Copy down the listing below exactly, please, including every line.

**Material provided**.
-- Opening Marker --
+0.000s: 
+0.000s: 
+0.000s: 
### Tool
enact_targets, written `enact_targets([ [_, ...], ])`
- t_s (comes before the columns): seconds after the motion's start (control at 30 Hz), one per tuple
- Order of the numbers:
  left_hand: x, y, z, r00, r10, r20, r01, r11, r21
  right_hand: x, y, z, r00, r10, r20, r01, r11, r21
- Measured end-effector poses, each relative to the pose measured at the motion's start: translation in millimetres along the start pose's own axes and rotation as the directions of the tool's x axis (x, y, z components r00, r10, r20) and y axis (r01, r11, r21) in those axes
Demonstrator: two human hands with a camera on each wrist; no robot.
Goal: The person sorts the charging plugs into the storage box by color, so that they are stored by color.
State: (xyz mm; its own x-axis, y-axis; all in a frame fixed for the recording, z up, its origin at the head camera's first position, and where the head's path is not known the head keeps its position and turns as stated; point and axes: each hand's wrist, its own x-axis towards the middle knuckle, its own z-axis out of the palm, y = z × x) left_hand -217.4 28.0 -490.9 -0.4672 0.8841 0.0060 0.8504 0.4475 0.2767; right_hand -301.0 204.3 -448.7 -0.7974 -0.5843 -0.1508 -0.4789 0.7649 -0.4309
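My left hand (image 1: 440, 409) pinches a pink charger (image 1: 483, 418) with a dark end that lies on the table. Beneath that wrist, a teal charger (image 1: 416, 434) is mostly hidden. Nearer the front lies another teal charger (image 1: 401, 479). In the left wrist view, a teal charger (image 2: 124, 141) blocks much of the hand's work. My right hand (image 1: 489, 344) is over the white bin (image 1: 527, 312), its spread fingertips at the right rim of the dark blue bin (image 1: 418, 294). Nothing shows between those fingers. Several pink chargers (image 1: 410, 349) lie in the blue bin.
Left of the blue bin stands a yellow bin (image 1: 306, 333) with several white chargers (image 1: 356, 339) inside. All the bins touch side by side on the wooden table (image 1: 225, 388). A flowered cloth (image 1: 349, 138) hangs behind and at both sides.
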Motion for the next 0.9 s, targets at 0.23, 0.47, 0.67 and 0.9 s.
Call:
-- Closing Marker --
**Your solution**.
+0.000s: 
+0.000s: 
+0.000s: 
### Tool
enact_targets, written `enact_targets([ [_, ...], ])`
- t_s (comes before the columns): seconds after the motion's start (control at 30 Hz), one per tuple
- Order of the numbers:
  left_hand: x, y, z, r00, r10, r20, r01, r11, r21
  right_hand: x, y, z, r00, r10, r20, r01, r11, r21
- Measured end-effector poses, each relative to the pose measured at the motion's start: translation in millimetres along the start pose's own axes and rotation as the directions of the tool's x axis (x, y, z components r00, r10, r20) and y axis (r01, r11, r21) in those axes
Demonstrator: two human hands with a camera on each wrist; no robot.
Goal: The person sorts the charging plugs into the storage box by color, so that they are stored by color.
State: (xyz mm; its own x-axis, y-axis; all in a frame fixed for the recording, z up, its origin at the head camera's first position, and where the head's path is not known the head keeps its position and turns as stated; point and axes: each hand's wrist, its own x-axis towards the middle knuckle, its own z-axis out of the palm, y = z × x) left_hand -217.4 28.0 -490.9 -0.4672 0.8841 0.0060 0.8504 0.4475 0.2767; right_hand -301.0 204.3 -448.7 -0.7974 -0.5843 -0.1508 -0.4789 0.7649 -0.4309
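My left hand (image 1: 440, 409) pinches a pink charger (image 1: 483, 418) with a dark end that lies on the table. Beneath that wrist, a teal charger (image 1: 416, 434) is mostly hidden. Nearer the front lies another teal charger (image 1: 401, 479). In the left wrist view, a teal charger (image 2: 124, 141) blocks much of the hand's work. My right hand (image 1: 489, 344) is over the white bin (image 1: 527, 312), its spread fingertips at the right rim of the dark blue bin (image 1: 418, 294). Nothing shows between those fingers. Several pink chargers (image 1: 410, 349) lie in the blue bin.
Left of the blue bin stands a yellow bin (image 1: 306, 333) with several white chargers (image 1: 356, 339) inside. All the bins touch side by side on the wooden table (image 1: 225, 388). A flowered cloth (image 1: 349, 138) hangs behind and at both sides.
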Motion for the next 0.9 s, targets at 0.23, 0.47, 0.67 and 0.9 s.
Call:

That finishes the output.